Cities as Building Blocks for Sustainable Societies

Capitalizing on the Potential for City-Integrated Renewable Energy

May 19, 2016
Aerial photo of a city

Research at the Renewable and Appropriate Energy Laboratory at the University of California Berkeley highlights that while cities currently contribute to global climate change by emitting the majority of anthropogenic greenhouse gases, they could become the building blocks of sustainability. In this week’s inaugural special issue of Science Magazine on Sustainability Studies, Professor Daniel Kammen and Dr. Deborah Sunter explore the potential of using renewable energy technologies in urban areas to promote low-carbon, resilient, and livable cities.

With limited available installation space, city-integrated renewable energy — distributed, non-fossil fuel energy generated locally in urban areas — poses unique challenges. The authors created an analytical framework for decarbonized urban spaces that compared the energy demands of 138 cities from around the world to the power densities of renewable energy technologies. Power density advancements in laboratory-prototyped renewable energy technologies showed promise to meet the energy demands of most cities.

The authors find that achieving a sustainable urban energy system must not be limited to technical advancements in distributed renewable energy technologies. One of the most important advancements identified is to make environmental justice and equitable access to clean energy and public services core design principles.  Kammen notes that, “Making energy environmental justice a foundational principle is possible, and will permit us to make good on the outstanding sentiment expressed by urban visionary Jane Jacobs, who said that ‘Cities have the capability of providing something for everybody, only because, and only when, they are created by everybody’ (The Death and Life of Great American Cities, 1961).” The authors find that cities can pivot from being resource hungry nodes on the landscape to becoming ‘green generators’ through advances in smart monitoring and management systems, and through the integration of energy efficiency, renewable power generation and storage, and waste management into the urban fabric.

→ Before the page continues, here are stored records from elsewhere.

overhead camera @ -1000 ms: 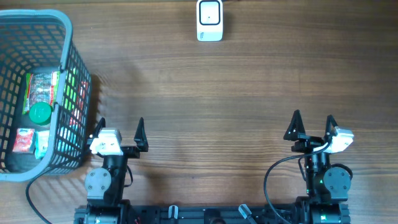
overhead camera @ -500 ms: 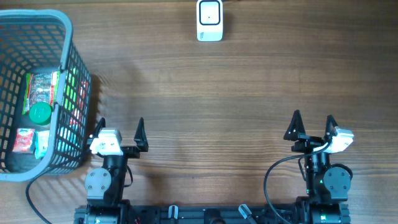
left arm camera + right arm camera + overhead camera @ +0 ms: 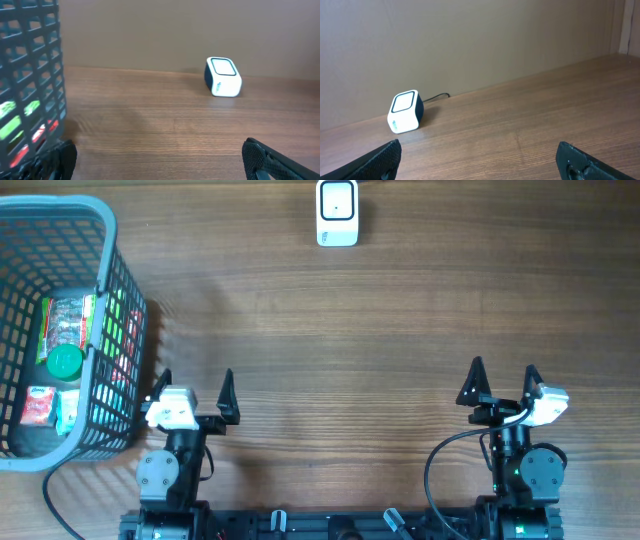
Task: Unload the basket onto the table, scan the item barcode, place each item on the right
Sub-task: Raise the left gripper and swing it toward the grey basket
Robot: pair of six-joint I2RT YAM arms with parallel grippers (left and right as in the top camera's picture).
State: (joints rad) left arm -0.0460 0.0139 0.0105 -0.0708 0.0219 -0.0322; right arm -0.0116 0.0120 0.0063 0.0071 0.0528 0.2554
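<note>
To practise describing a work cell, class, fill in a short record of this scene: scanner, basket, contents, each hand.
scanner: white scanner, far edge of table, centre
basket: grey basket, left side
contents: green lid among packets
left hand: open, empty, beside basket
right hand: open, empty, near side
barcode: not yet scanned

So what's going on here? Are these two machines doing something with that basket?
Nothing is being handled right now. Both arms sit at the near edge of the table, with the left gripper and the right gripper open and empty. A grey basket at the left side holds several packaged items and something with a green round lid. The white barcode scanner stands at the far edge. No item has been picked up for scanning yet.
</note>
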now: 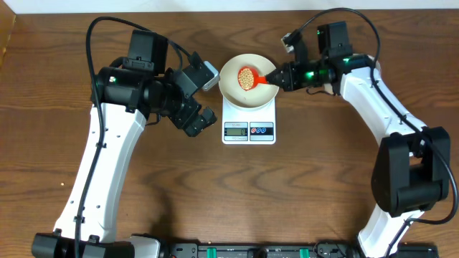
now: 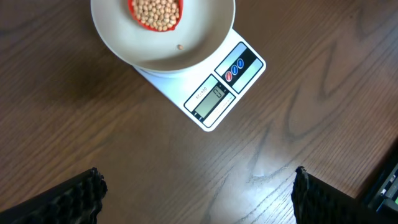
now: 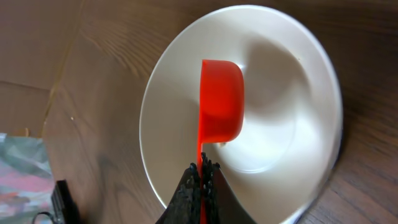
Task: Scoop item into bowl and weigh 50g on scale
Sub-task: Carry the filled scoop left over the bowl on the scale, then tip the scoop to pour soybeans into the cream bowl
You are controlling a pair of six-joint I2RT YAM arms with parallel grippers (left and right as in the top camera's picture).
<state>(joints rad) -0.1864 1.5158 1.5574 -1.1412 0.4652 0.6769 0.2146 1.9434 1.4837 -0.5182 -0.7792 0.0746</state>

The authors developed and mined data sets to examine how much of the power and transportation needs of cities could be met with current and evolving technologies, as well as changes in behavior. One surprising result from their data investigations was that while low-carbon transport opportunities are increasingly available, significant mode-shifting out of personal vehicles – clean or otherwise – would also contribute dramatically to clean, livable, and just urban forms. The authors have made their data sets available directly via the RAEL laboratory and the Science publication platform.

Nick Wigginton, an editor at the American Association for the Advancement of Science that publishes Science, commented that “The new special section of Science on urbanization issues marks an opportunity to work across fields on a critically important topic. These science-based solutions stemming from interdisciplinary research will support practitioner, funder, and policy communities to work together on urban and other sustainability issues.”

This research was supported by the Karsten Family Foundation, the Zaffaroni Family, and the U. S. Department of Energy.